- British quad poster
- Directed by: Compton Bennett
- Written by: George H. Brown Patrick Kirwan
- Based on: Desperate Moment by Martha Albrand
- Produced by: George H. Brown
- Starring: Dirk Bogarde Mai Zetterling Philip Friend
- Cinematography: C.M. Pennington-Richards
- Edited by: John D. Guthridge
- Music by: Ronald Binge
- Production companies: Fanfare Films British Film-Makers
- Distributed by: General Film Distributors (UK) Universal Pictures (US)
- Release dates: 17 March 1953 (London, UK);
- Running time: 88 minutes
- Country: United Kingdom
- Language: English

= Desperate Moment =

1953 British film by Compton Bennett

Desperate Moment is a 1953 British thriller film directed by Compton Bennett and starring Dirk Bogarde, Mai Zetterling and Philip Friend. It was written by George H. Brown and Patrick Kirwan based on the 1951 novel of the same title by Martha Albrand.

==Plot==
In the years immediately after World War II, a Dutchman, ex resistance, is sentenced to life imprisonment for a murder, committed during a robbery, that he confessed to but did not commit. After discovering that the girl he has loved since childhood is not dead, as he had been told, he escapes from prison and goes on the run through a devastated Germany in search of the witnesses who can clear him, with her help.

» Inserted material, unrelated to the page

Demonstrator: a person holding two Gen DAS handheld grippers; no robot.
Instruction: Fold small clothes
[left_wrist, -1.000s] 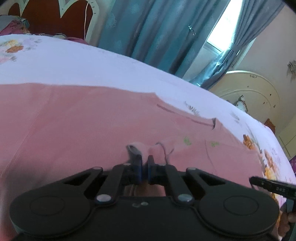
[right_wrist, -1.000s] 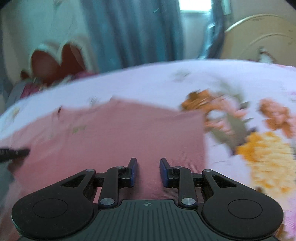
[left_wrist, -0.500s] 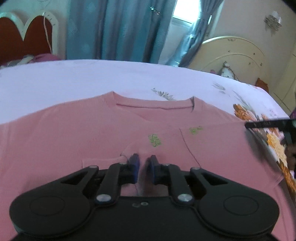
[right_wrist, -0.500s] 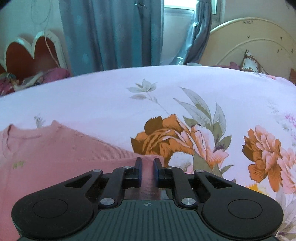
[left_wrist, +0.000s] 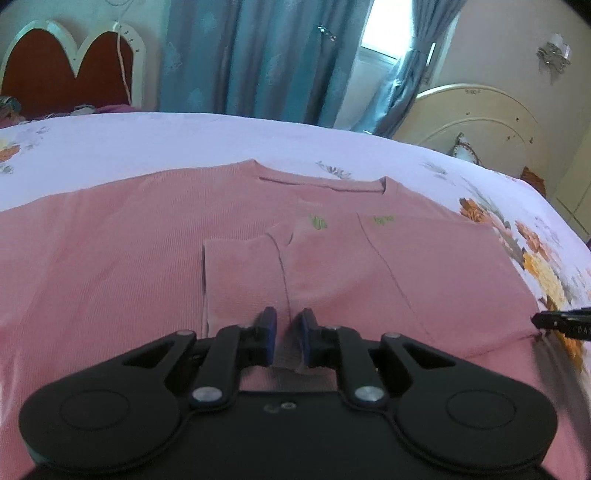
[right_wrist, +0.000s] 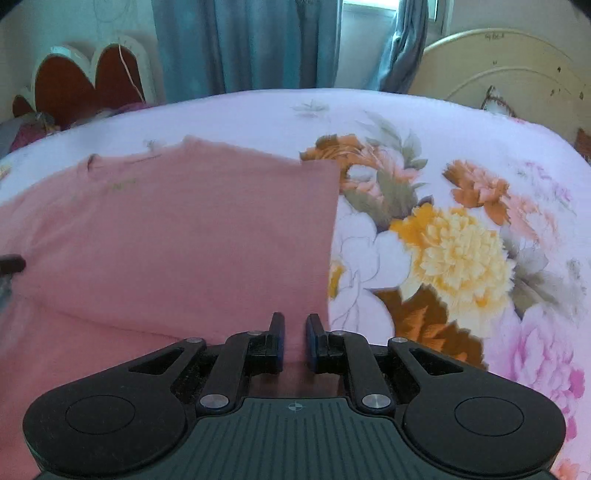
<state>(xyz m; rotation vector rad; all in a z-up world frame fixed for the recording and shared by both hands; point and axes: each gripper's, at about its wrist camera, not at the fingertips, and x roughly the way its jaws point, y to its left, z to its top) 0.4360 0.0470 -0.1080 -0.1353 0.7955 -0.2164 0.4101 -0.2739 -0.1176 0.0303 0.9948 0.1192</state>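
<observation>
A bed with a lilac floral sheet (left_wrist: 207, 140) fills both views; bare sheet lies beyond the garment's collar and to its right, over the printed flowers (right_wrist: 458, 243). A pink shirt (left_wrist: 110, 251) lies flat on the sheet, neckline (left_wrist: 321, 182) pointing away toward the blue curtains (left_wrist: 258, 55), its long axis running left to right. The right sleeve (left_wrist: 424, 266) is folded inward over the chest, giving a straight right edge (right_wrist: 332, 236). Left gripper (left_wrist: 287, 338): jaws slightly parted over the folded cuff, no cloth pinched. Right gripper (right_wrist: 294, 341): jaws slightly parted at the near right hem, nothing held.
</observation>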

But the witnesses begin to die apparently accidental deaths shortly before he finds them...

==Cast==
- Dirk Bogarde as Simon Van Halder
- Mai Zetterling as Anna DeBurg
- Philip Friend as Captain Bob Sawyer
- Albert Lieven as Paul Ravitch
- Fritz Wendhausen as Warder Goeter
- Carl Jaffe as Becker
- Gerard Heinz as German prison doctor
- André Mikhelson as Polizei Inspector
- Harold Ayer as Captain Trevor Wood
- Walter Gotell as Ravitch's Servant-Henchman
- Friedrich Joloff as Valentin Vladek
- Simone Silva as Mink, Valentin's girl
- Ferdy Mayne as Detective Laurence
- Walter Rilla as Colonel Bertrand, Dutch consulate
- Antonio Gallardo as Spanish dancer
- Paul Hardtmuth as wharf watchman
- Theodore Bikel as Anton Meyer

==Production==
Producer George H. Brown bought the film rights to the novel in 1951 and promised the lead role to Dirk Bogarde. Bogarde had prior commitments so Brown delayed filming for a year until the actor could play the part. Brown called the love scenes "the most tender I have read for a long time."

The film was made through British Film-Makers, a short lived production scheme that operated in Britain in the early 1950s as a co operative venture between the Rank Organisation and the National Film Finance Corporation (NFFC), whereby Rank would provide 70% of finance and the rest came from the NFFC.

Dirk Bogarde's biographer called the film one of Bogarde's "seemingly unending supply of men-on-the-run " movies that followed his success in The Blue Lamp, others including Blackmailed, Hunted and The Gentle Gunman.

Filming started in September 1952. It was made at Pinewood Studios and on location in West Germany including scenes shot at Berlin's Brandenburg Gate. The film's sets were designed by the art director Maurice Carter.

==Critical reception==
Variety wrote, "There is ample suspense and action... to compensate for some of the weaknesses in plot construction. The German location provides the right atmosphere."

The Monthly Film Bulletin wrote: "It is impossible to say anything good of this rigmarole, with its improbably contrived story, its flat dialogue and direction, its lachrymose performance by Mai Zetterling and characteristically bedraggled and hunted appearance by Dirk Bogarde. All the villains are old-fashioned stock characters, and nothing seems to bear any relation to life as it exists."

The New York Times wrote, "the sum and substance of this production...is a great deal of panting exercise within and all over two cities, offering little about which to care."

Filmknk called it " a little dull, despite Mai Zetterling and German location filming."

TV Guide found it "quite suspenseful, with Bogarde turning in an exceptionally fine performance."

In The Radio Times Guide to Films Tony Sloman gave the film 3/5 stars, writing: "This was one of several films in which handsome young Dirk Bogarde played a fugitive on the run, prior to consolidating his popularity and stardom with the following year's Doctor in the House. The meaningless title conceals a ludicrous plot in which Bogarde, believing girlfriend Mai Zetterling is dead, confesses to a murder he did not commit. When he discovers she is still alive, they go off to catch the real villain. The stars make it entertaining enough."

Leslie Halliwell wrote "Cliché-ridden melodrama climaxing in a car chase; poor in all departments."